On Sunday, 29 February 2004 at 14:48:30 +0000, Paul Ward wrote:
Wes ðu hal Wesley,
On Sunday, February 29, 2004, 7:34:03 AM, ure freond feorran awrat:
WP> I know the SCO topic's been done to death, and all, but I was thinking about
WP> the Microsoft purchase of a Unix license (apparently) for their MS SFU
WP> (Windows Services For Unix) which contrary to the plain meaning of the name,
WP> is essentially a Unix (apparently OpenBSD, according to rumour) box on top of
WP> the Windows kernel and Win32 API.
WP> The question is, wouldn't that put Microsoft and the SCO Group in breach of
WP> the settlement between AT&T and Berkeley? If Win SFU _is_ OpenBSD, and
WP> Microsoft have bought a license to run it from the SCO Group of all people,
WP> isn't that in effect picking a fight with Theo de Raadt?
Found in "ls":
Copyright (c) 1991, 1993, 1994 The Regents of the University of California. All
rights reserved. Copyright (c) 1996, 1998 Softway Systems Inc.

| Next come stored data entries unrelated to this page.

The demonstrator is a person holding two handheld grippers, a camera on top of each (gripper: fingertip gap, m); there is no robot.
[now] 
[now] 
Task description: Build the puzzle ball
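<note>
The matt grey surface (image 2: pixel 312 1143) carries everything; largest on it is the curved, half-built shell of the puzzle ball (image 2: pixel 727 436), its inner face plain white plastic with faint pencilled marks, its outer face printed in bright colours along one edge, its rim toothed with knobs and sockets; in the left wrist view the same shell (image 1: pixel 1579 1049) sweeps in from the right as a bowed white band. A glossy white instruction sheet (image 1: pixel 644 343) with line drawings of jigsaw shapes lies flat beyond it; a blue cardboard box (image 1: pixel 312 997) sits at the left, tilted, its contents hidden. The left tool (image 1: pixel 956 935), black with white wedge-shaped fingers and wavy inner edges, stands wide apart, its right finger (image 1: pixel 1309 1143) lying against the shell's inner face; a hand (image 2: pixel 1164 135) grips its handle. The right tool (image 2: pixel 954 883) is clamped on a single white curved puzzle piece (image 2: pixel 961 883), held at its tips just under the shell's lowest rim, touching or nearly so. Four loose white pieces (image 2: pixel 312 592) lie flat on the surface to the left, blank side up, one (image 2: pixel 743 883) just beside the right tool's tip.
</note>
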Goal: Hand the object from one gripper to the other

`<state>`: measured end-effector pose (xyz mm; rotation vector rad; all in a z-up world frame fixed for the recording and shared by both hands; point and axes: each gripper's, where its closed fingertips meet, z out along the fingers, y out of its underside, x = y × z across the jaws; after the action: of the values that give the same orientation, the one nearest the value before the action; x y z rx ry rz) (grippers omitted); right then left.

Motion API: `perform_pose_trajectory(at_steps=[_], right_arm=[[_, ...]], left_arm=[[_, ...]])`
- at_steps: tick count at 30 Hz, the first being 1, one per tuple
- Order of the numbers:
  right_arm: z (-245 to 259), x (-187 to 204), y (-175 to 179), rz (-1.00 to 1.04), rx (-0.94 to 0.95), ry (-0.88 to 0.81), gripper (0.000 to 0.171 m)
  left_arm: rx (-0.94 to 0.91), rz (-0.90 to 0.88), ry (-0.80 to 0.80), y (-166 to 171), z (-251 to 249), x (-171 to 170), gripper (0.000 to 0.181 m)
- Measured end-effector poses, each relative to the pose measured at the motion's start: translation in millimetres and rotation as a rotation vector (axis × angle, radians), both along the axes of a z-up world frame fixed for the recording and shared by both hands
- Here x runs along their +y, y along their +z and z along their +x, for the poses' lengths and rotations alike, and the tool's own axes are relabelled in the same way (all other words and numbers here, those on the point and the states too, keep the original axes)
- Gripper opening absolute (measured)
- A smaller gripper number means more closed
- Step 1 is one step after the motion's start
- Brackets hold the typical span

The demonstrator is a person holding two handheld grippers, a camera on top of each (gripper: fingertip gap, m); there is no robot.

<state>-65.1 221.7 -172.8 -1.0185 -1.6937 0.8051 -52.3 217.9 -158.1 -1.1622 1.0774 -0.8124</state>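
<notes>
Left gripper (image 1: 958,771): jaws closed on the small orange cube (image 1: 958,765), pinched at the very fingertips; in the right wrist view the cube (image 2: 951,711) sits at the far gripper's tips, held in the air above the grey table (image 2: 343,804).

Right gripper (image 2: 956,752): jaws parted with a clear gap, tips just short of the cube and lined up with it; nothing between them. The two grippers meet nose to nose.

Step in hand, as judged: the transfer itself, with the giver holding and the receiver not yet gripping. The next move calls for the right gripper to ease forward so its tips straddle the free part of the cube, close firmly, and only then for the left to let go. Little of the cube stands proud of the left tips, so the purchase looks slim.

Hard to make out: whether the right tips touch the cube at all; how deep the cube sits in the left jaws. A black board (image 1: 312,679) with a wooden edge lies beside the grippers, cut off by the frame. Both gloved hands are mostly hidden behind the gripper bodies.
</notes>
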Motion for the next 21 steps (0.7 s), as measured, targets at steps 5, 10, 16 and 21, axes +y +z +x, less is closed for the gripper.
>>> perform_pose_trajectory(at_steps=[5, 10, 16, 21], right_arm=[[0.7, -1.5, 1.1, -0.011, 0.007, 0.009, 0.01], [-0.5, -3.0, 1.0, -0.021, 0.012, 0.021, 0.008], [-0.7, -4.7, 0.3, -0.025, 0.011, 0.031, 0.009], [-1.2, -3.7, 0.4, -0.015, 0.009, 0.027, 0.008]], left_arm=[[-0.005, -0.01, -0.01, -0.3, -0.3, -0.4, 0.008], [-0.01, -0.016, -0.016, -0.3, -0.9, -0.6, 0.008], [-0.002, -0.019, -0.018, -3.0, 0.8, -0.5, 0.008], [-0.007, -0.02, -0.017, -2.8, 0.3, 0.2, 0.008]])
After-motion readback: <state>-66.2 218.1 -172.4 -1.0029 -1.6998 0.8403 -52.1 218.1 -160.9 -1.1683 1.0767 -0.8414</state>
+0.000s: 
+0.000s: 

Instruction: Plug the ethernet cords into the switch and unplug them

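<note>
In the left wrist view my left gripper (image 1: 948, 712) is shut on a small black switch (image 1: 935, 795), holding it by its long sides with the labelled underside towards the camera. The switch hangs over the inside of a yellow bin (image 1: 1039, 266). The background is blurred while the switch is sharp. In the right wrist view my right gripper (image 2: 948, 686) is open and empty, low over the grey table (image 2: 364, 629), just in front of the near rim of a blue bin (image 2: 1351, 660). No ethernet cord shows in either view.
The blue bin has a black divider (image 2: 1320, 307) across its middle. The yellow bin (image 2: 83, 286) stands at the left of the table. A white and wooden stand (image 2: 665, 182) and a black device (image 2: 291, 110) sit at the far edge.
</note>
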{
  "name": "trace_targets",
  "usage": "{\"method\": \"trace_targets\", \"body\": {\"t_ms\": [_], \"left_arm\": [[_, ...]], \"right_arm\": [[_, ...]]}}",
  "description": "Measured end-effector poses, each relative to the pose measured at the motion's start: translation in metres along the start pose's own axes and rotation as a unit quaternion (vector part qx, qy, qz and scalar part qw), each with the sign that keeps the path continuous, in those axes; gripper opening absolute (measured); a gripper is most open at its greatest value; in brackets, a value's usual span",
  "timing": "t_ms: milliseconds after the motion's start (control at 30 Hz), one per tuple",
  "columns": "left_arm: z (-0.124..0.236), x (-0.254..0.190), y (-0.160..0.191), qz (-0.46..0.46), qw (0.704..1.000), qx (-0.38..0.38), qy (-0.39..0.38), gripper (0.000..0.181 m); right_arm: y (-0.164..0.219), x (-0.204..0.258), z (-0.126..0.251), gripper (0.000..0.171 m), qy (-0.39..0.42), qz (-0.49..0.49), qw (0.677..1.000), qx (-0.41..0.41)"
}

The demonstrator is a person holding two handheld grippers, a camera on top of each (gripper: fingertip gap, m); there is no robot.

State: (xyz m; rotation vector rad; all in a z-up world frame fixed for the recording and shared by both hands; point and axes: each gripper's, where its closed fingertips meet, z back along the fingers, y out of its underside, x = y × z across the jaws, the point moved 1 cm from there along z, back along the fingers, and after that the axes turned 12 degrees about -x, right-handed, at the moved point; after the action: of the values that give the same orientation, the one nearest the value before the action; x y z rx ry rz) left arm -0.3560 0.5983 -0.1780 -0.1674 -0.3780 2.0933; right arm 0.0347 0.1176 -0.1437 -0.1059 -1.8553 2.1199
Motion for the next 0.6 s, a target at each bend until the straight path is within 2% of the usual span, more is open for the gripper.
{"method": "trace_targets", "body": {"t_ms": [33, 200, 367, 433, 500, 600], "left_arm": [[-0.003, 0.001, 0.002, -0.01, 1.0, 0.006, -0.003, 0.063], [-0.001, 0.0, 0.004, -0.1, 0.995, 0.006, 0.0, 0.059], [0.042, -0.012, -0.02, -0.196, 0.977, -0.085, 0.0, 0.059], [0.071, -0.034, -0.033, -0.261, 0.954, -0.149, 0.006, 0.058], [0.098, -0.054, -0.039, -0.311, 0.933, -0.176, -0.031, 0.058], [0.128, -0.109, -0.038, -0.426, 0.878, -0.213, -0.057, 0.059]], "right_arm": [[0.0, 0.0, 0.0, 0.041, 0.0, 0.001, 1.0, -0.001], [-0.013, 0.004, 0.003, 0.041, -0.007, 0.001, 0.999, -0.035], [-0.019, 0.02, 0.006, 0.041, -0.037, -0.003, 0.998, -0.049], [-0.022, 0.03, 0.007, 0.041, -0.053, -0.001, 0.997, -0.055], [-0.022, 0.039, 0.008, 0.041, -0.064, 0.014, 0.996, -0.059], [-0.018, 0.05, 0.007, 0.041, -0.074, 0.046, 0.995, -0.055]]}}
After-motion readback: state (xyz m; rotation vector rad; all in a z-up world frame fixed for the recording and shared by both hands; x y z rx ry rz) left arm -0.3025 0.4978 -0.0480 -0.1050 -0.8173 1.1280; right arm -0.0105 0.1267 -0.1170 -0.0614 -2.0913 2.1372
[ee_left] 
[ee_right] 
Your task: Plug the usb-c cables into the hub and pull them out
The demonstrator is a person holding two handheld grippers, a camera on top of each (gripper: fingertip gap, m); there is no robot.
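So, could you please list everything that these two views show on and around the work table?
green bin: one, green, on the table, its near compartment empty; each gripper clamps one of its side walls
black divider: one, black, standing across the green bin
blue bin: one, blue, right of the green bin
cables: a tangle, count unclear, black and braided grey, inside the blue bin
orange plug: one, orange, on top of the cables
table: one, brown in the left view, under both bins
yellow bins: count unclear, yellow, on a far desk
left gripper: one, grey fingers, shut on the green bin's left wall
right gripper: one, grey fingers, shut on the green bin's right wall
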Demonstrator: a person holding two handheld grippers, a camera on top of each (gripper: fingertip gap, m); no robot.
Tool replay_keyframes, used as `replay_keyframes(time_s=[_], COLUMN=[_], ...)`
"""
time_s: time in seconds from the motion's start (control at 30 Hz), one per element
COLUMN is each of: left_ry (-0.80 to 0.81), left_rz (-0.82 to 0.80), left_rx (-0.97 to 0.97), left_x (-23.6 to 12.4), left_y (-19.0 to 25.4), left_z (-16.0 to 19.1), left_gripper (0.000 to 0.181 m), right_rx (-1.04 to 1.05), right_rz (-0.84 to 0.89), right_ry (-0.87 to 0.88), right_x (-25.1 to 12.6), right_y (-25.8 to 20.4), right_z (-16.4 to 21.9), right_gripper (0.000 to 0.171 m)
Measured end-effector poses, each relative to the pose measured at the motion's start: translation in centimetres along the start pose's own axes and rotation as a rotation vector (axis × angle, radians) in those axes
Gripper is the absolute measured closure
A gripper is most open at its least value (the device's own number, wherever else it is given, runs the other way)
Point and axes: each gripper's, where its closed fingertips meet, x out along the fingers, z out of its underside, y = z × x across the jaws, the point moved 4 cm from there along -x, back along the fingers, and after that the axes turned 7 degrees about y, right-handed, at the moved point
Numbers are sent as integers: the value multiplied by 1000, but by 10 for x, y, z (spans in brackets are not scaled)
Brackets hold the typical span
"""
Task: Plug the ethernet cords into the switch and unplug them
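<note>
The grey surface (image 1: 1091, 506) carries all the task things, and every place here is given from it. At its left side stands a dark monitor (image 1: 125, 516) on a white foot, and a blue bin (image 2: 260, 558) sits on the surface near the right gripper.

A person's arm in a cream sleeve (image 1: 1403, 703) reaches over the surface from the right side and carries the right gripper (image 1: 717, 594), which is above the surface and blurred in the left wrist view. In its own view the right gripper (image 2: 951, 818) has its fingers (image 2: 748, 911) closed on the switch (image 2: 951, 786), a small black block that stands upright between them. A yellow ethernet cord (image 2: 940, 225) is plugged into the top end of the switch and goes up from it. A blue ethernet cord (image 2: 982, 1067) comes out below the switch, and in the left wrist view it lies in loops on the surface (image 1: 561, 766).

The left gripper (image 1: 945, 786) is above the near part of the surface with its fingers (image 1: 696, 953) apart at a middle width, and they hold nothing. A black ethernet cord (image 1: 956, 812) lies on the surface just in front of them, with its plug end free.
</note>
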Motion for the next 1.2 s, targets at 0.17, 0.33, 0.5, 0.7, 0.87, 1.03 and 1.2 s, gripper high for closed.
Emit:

$OpenBSD: strlen.c,v 1.3 1996/08/19 08:34:19 tholo Exp $
$OpenBSD: strcpy.c,v 1.4 1996/08/19 08:34:14 tholo Exp $
$OpenBSD: strncpy.c,v 1.2 1996/08/19 08:34:22 tholo Exp $
$OpenBSD: strncmp.c,v 1.3 1996/08/19 08:34:21 tholo Exp $
$OpenBSD: strlcpy.c,v 1.4 1999/05/01 18:56:41 millert Exp $
$OpenBSD: fts.c,v 1.15 1998/03/19 00:30:01 millert Exp $
$OpenBSD: strcmp.c,v 1.3 1996/08/19 08:34:12 tholo Exp $
$OpenBSD: memset.c,v 1.2 1996/08/19 08:34:07 tholo Exp $
$OpenBSD: strcat.c,v 1.4 1996/08/19 08:34:10 tholo Exp $
$OpenBSD: memchr.c,v 1.2 1996/08/19 08:34:04 tholo Exp $
There are a few OpenBSD CVS tags in libc.a as well.
Hmm. In that case, Microsoft *is* abusing the OpenBSD license by not
stating clearly that the code is derived in part from OpenBSD.